What is needed →
Word for word and without images, reproduce the listing that follows.

Available data →
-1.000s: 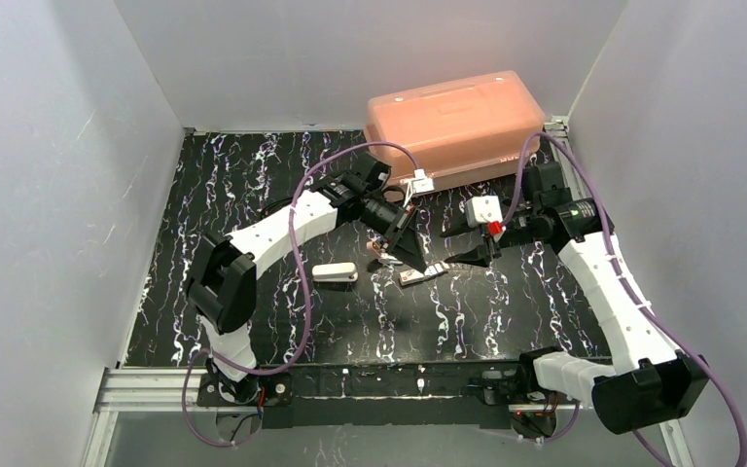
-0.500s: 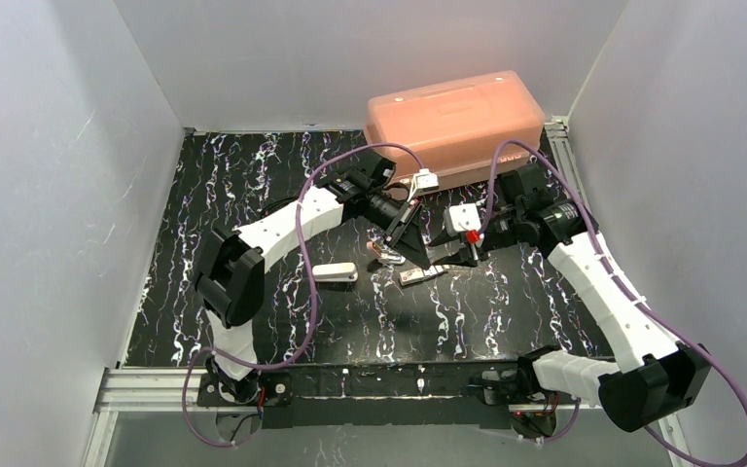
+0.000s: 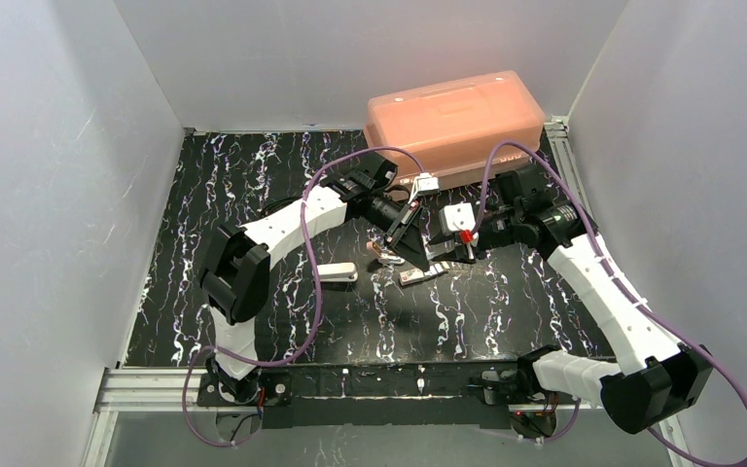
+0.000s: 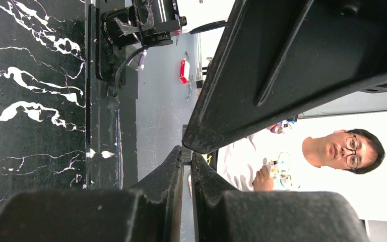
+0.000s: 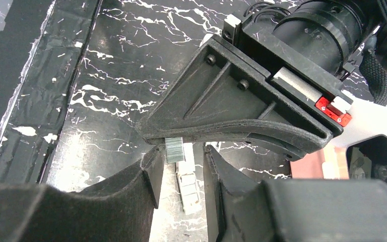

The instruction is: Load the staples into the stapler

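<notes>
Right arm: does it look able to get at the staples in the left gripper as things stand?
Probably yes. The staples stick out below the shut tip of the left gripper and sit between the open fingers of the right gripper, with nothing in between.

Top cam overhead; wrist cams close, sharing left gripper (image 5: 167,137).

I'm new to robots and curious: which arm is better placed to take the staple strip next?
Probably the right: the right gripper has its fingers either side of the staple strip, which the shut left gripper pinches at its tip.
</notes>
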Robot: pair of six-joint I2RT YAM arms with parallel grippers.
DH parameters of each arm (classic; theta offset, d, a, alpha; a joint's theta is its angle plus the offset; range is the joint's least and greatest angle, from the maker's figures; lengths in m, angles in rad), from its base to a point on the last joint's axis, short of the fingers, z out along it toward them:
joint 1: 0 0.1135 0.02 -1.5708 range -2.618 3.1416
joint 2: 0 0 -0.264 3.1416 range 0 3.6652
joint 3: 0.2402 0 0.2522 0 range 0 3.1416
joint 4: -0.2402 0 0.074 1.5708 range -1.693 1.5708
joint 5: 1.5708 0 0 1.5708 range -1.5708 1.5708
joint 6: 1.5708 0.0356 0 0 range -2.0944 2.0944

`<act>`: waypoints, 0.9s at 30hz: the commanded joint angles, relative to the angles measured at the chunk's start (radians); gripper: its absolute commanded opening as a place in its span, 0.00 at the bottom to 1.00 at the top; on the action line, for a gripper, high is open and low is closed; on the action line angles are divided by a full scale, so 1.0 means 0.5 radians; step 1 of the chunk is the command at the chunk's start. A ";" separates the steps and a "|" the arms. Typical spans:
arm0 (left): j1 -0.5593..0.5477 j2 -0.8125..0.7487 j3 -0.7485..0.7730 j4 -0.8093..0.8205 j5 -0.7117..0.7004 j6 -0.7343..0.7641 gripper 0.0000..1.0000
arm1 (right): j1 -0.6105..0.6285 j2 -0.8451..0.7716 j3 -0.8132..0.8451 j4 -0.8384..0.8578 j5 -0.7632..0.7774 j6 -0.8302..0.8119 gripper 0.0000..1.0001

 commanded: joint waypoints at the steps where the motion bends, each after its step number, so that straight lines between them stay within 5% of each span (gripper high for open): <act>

Your response →
-1.000s: 
-0.500s: 
+0.000s: 
+0.000s: 
+0.000s: 

The instruction is: Load the staples into the stapler

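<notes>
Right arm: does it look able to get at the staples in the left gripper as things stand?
Probably yes. The staples stick out below the shut tip of the left gripper and sit between the open fingers of the right gripper, with nothing in between.

Top cam overhead; wrist cams close, sharing left gripper (image 5: 167,137).

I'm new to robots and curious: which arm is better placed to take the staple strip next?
Probably the right: the right gripper has its fingers either side of the staple strip, which the shut left gripper pinches at its tip.
</notes>
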Robot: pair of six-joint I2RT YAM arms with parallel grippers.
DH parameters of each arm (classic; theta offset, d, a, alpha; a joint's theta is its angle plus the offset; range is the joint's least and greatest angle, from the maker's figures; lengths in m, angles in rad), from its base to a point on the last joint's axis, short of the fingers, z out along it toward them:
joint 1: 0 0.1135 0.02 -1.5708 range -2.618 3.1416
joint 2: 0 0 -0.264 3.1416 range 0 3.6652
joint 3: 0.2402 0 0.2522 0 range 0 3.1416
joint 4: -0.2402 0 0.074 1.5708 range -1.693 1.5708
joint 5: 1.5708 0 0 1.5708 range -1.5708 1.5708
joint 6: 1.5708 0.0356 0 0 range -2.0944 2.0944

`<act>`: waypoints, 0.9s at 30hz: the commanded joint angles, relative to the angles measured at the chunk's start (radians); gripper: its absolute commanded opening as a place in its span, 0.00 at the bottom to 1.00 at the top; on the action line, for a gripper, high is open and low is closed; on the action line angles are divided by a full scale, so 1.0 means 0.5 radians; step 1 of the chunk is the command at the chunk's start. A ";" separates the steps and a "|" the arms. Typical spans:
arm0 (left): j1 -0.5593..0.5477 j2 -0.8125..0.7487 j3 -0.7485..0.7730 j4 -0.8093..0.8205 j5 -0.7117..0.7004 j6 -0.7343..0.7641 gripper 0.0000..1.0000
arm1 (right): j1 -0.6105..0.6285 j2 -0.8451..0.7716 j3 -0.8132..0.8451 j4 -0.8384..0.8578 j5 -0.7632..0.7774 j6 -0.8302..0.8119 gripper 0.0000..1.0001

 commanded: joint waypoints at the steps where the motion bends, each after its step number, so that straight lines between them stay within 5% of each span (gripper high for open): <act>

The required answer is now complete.